# TASK GOAL
Report, word for word, every line of the material that contains "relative".

# TASK DATA
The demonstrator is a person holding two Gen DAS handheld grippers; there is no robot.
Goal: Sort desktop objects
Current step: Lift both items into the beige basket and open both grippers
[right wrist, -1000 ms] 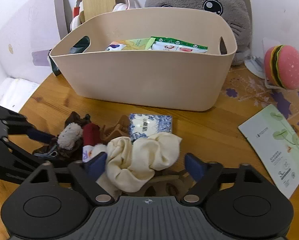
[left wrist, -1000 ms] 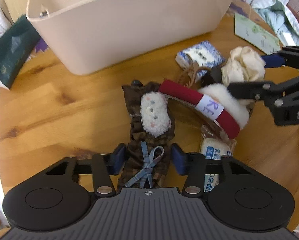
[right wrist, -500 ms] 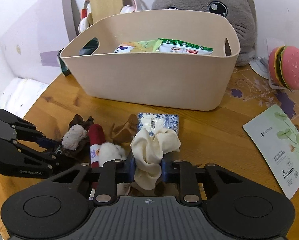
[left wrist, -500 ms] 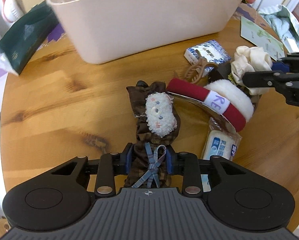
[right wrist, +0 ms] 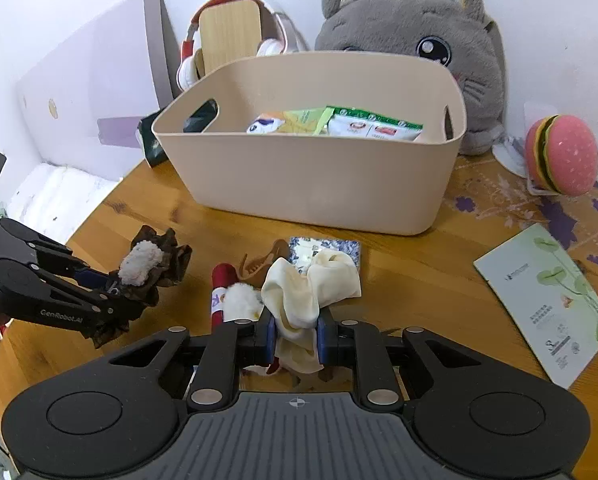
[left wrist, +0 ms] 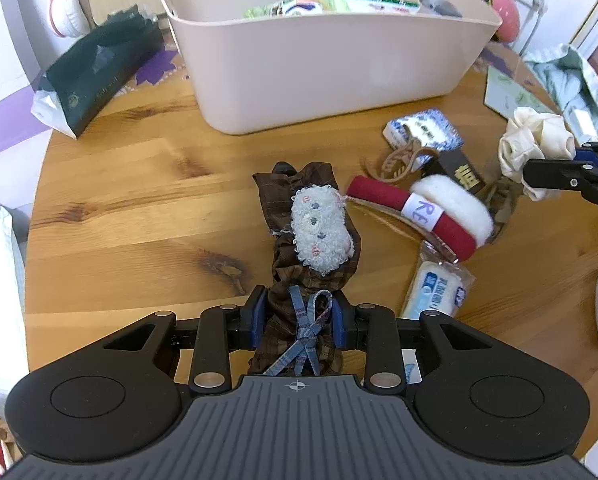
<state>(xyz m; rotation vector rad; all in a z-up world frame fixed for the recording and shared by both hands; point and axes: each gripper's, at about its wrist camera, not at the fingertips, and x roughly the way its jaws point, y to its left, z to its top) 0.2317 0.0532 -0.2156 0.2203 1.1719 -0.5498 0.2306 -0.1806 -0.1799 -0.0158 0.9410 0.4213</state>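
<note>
left gripper (left wrist: 297,317) closed on brown scrunchie (left wrist: 305,240) — lifted | right gripper (right wrist: 297,340) closed on cream scrunchie (right wrist: 311,288)

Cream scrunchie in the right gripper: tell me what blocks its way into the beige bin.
Nothing visible does. The right gripper is shut on the cream scrunchie; only the beige bin's near wall rises ahead, above a blue-patterned packet.

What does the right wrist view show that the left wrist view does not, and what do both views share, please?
Only the right wrist view shows the grey cat plush and the headphones behind the bin.

Only the left wrist view shows the white snack packet and the dark green pouch.

Both show the beige bin, the left gripper shut on the brown plaid scrunchie, the right gripper shut on the cream scrunchie, and the red headband.
</note>
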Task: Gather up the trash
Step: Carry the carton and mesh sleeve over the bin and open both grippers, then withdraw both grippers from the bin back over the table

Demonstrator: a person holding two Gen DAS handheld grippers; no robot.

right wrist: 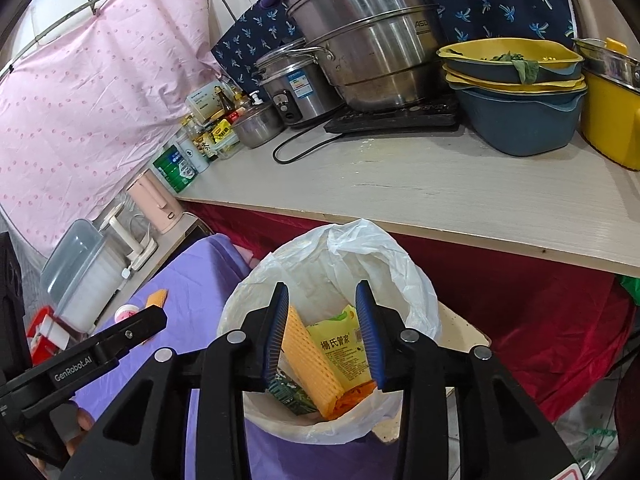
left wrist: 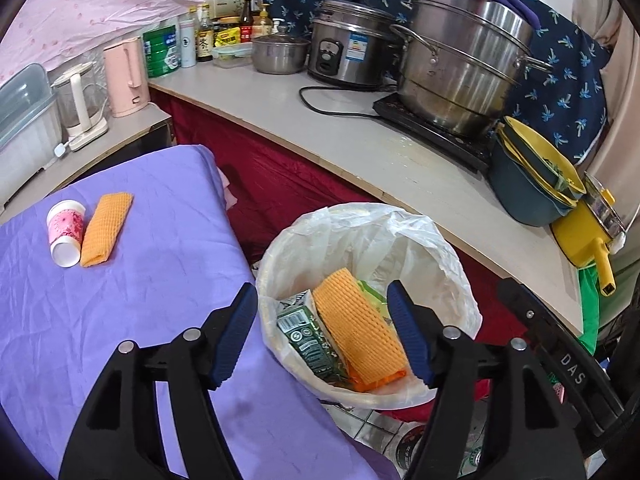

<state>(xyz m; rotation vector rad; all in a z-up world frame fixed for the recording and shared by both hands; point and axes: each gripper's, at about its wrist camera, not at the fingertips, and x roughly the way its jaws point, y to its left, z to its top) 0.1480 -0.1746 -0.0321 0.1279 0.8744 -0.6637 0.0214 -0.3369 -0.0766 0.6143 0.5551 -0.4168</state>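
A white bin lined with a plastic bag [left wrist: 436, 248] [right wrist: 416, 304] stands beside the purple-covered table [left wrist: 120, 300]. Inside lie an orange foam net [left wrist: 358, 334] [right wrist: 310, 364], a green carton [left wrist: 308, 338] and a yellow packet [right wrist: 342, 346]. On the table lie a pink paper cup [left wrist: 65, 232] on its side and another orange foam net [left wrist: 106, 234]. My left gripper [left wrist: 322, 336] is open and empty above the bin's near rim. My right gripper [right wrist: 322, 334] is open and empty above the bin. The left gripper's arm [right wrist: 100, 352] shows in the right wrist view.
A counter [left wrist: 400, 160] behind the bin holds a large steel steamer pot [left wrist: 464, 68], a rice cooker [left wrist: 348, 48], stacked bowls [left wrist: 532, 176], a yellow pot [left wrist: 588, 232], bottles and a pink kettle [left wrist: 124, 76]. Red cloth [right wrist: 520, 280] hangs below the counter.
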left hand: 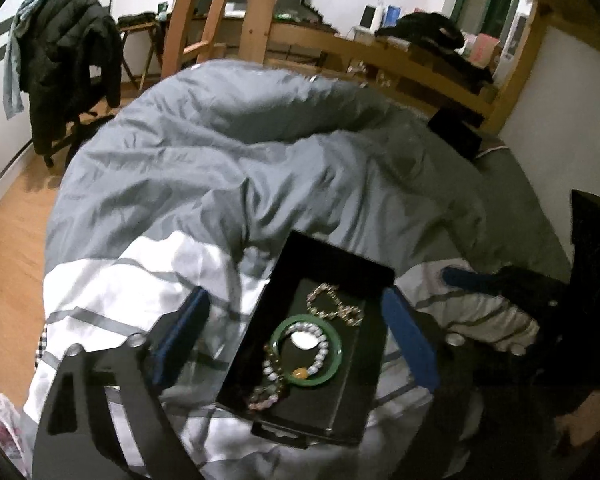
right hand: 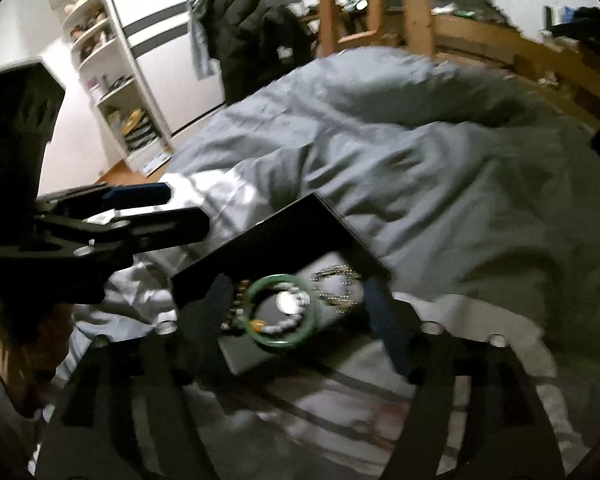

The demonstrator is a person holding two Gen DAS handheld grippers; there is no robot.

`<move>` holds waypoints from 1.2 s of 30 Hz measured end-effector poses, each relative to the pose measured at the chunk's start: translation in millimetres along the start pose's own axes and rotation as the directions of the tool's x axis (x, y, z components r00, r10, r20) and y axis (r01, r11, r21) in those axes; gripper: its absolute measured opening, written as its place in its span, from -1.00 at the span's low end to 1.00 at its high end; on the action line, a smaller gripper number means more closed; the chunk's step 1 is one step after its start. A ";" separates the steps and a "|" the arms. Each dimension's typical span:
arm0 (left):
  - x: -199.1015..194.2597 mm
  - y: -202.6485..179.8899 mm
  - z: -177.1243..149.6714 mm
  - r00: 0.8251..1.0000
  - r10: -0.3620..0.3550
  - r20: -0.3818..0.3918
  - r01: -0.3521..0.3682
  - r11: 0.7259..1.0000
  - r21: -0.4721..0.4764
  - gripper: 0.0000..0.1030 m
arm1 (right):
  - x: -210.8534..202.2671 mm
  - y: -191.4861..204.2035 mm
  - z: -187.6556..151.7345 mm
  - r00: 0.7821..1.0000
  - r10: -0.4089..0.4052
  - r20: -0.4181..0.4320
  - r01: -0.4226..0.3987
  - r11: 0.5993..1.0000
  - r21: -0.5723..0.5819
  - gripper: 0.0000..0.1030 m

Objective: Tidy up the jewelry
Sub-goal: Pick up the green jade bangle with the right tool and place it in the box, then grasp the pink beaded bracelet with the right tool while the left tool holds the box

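Left wrist view shows the left hand-held gripper (left hand: 296,328) with its fingers spread apart on either side of an open black jewelry box (left hand: 260,344) lying on the bed's grey and white duvet (left hand: 220,152). Inside lie a green bangle (left hand: 334,368), a white bead bracelet (left hand: 320,354) and a gold chain (left hand: 332,306). Right wrist view shows the right hand-held gripper (right hand: 300,316), also spread apart, over the box.
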State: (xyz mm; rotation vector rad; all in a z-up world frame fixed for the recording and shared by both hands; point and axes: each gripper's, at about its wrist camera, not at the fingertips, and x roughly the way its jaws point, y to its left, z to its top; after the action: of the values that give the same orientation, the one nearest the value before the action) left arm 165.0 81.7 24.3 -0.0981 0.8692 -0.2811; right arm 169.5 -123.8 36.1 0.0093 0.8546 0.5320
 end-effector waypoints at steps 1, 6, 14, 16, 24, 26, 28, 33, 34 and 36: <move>-2.9 -5.4 0.2 1.000 -0.011 0.006 0.011 1.000 0.010 0.72 | -14.7 -6.5 -1.4 1.000 -0.021 0.022 0.021 1.000 0.007 0.71; -13.4 -40.2 -7.0 0.998 -0.039 0.043 0.035 0.997 0.070 0.81 | -66.1 -23.9 -9.3 0.995 -0.082 0.063 0.081 0.996 0.027 0.84; -1.7 -109.2 -40.5 0.995 -0.092 -0.024 0.095 0.974 0.207 0.81 | -119.6 -31.8 -44.8 0.988 -0.127 0.082 0.127 0.992 0.016 0.85; 6.0 -125.0 -49.4 0.994 -0.099 -0.045 0.107 0.967 0.232 0.81 | -123.5 -36.3 -55.5 0.989 -0.127 0.075 0.126 0.992 0.024 0.85; 40.3 -155.5 -76.5 0.991 -0.054 -0.124 0.093 0.940 0.329 0.78 | -97.1 -56.8 -95.8 0.995 -0.088 -0.039 0.089 0.996 0.025 0.81; 51.0 -160.3 -81.1 0.989 -0.034 -0.142 0.083 0.931 0.355 0.69 | -89.5 -64.6 -102.6 0.995 -0.086 -0.055 0.088 0.995 0.047 0.76; 60.1 -162.1 -83.1 0.987 -0.034 -0.159 0.090 0.929 0.358 0.62 | -78.1 -75.4 -109.2 0.993 -0.087 -0.084 0.094 0.993 0.077 0.62; 88.3 -171.8 -97.0 0.976 -0.016 -0.219 0.106 0.909 0.402 0.42 | -54.4 -100.9 -112.7 0.991 -0.056 -0.122 0.077 0.981 0.176 0.39; 96.8 -174.3 -102.5 0.972 0.000 -0.237 0.102 0.902 0.419 0.30 | -49.9 -103.9 -110.6 0.992 -0.046 -0.122 0.068 0.981 0.182 0.38; 109.1 -175.6 -110.2 0.963 0.023 -0.267 0.098 0.896 0.433 0.11 | -35.5 -109.8 -105.5 0.990 -0.020 -0.141 0.047 0.980 0.191 0.24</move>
State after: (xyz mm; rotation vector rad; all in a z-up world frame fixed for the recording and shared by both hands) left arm 111.7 -114.4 -92.4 0.3585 1.0506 -0.5330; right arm 123.2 -256.5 -32.5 0.1378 1.0381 0.4187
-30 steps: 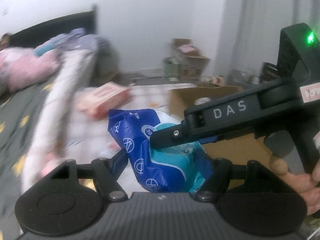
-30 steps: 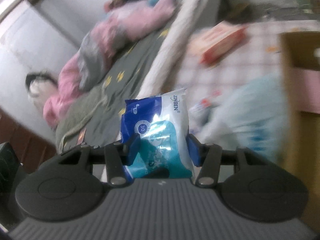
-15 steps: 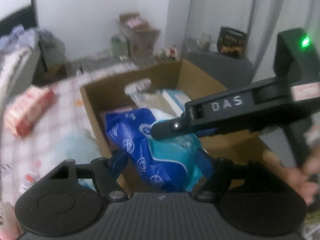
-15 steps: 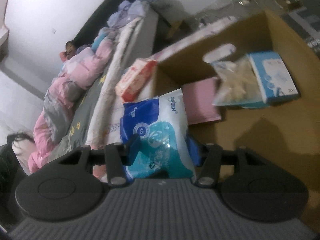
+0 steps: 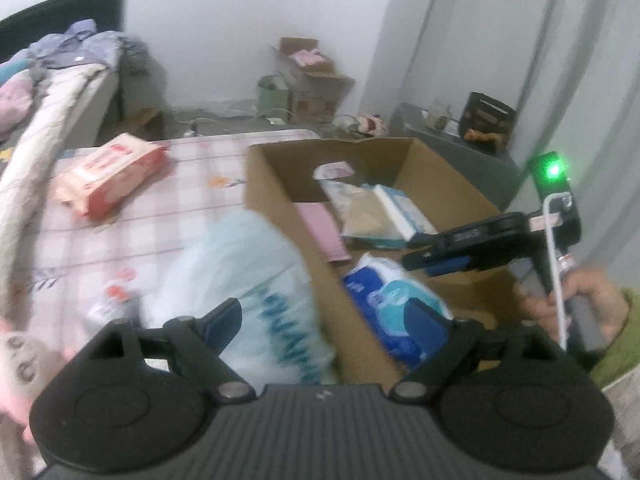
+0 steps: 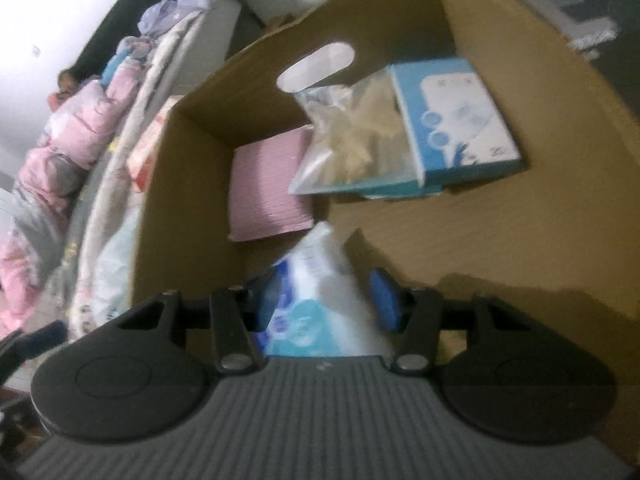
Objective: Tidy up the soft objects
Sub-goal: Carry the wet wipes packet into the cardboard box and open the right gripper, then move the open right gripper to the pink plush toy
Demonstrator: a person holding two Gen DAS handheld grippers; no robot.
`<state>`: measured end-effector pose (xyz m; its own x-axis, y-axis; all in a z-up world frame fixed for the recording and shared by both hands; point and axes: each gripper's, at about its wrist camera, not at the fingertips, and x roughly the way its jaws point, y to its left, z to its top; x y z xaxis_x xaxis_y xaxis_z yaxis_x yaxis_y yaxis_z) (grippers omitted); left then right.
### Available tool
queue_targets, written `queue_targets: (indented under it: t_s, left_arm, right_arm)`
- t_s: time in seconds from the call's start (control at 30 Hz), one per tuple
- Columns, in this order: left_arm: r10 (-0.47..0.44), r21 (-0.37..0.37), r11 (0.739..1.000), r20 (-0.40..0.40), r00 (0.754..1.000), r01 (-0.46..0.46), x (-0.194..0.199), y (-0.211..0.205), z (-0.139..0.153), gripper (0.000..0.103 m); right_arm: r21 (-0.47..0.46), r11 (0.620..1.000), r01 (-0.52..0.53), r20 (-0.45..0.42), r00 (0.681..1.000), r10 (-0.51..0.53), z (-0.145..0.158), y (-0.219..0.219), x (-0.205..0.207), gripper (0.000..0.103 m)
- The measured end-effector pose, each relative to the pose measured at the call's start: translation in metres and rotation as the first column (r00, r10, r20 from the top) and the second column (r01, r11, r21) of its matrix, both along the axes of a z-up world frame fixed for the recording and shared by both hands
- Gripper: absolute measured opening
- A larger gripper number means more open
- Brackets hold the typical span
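A blue and white soft tissue pack (image 6: 316, 300) hangs low inside the open cardboard box (image 6: 400, 16), and my right gripper (image 6: 326, 304) is shut on it. From the left wrist view the same pack (image 5: 392, 308) shows just inside the box's near wall (image 5: 336, 300), under my right gripper (image 5: 416, 258). My left gripper (image 5: 324, 320) is open and its jaws are opening; they straddle the box wall, and only its right finger overlaps the pack. In the box lie a pink pack (image 6: 268, 184), a clear bag of beige stuff (image 6: 352, 136) and a blue-and-white carton (image 6: 460, 120).
A pale blue plastic bag (image 5: 248, 276) lies against the box on the checked bedspread (image 5: 192, 184). Farther left rests an orange-red tissue pack (image 5: 108, 172). A pink plush (image 5: 16, 360) sits at the lower left. A hand (image 5: 580, 300) in a green sleeve holds the right gripper.
The left jaws have spread and let go of the blue pack. The right gripper has carried the pack down into the box. The left view has swung back towards the bedspread.
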<state>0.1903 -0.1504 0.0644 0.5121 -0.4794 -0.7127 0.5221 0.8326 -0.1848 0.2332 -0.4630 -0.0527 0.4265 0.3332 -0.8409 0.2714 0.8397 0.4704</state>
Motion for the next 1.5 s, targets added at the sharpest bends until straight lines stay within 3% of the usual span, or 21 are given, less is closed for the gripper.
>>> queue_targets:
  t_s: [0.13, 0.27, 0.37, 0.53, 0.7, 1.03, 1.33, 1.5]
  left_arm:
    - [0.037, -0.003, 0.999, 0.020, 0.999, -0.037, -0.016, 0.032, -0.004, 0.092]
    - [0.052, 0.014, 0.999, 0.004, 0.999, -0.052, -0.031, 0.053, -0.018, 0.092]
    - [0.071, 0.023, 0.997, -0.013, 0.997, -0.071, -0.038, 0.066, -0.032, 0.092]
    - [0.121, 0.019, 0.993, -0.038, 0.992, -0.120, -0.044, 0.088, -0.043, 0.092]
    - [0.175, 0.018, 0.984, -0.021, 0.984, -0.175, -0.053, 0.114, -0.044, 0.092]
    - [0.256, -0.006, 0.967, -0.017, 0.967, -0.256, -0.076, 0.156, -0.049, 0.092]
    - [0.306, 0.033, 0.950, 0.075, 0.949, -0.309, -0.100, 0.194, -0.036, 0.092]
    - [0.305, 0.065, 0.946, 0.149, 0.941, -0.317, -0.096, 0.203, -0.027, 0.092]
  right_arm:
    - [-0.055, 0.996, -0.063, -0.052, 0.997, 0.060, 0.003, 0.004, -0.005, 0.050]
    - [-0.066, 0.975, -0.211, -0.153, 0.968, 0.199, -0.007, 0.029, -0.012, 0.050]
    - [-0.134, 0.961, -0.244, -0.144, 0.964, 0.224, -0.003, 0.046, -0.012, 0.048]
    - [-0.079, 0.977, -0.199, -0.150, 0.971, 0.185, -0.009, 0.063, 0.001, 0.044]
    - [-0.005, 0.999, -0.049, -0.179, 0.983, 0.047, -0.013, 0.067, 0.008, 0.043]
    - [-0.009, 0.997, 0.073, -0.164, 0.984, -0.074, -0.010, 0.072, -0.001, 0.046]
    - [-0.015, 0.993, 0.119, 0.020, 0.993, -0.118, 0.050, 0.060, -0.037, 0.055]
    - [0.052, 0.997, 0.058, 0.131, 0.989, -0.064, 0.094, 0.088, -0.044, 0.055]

# SOLUTION
`<move>` holds waypoints from 1.2 s of 30 Hz measured end-effector poses, each relative to the pose measured at the chunk's start: translation in millimetres along the start pose's own axes and rotation as the directions of the tool's x axis (x, y, z components r00, r10, r20) and y axis (r01, r11, r21) in those axes; gripper: its absolute measured opening, written as its place in its span, from -1.00 at the span's low end to 1.00 at its high end; on the action line, a smaller gripper number means more closed; the chunk's step 1 is one step after its start. A ";" separates the steps and a "|" the arms. Each dimension's typical span:
- The measured end-effector pose, each relative to the pose measured at the call's start: translation in metres and rotation as the first column (r00, r10, r20 from the top) and the second column (r01, r11, r21) of its matrix, both along the axes of a z-up world frame fixed for the recording and shared by both hands

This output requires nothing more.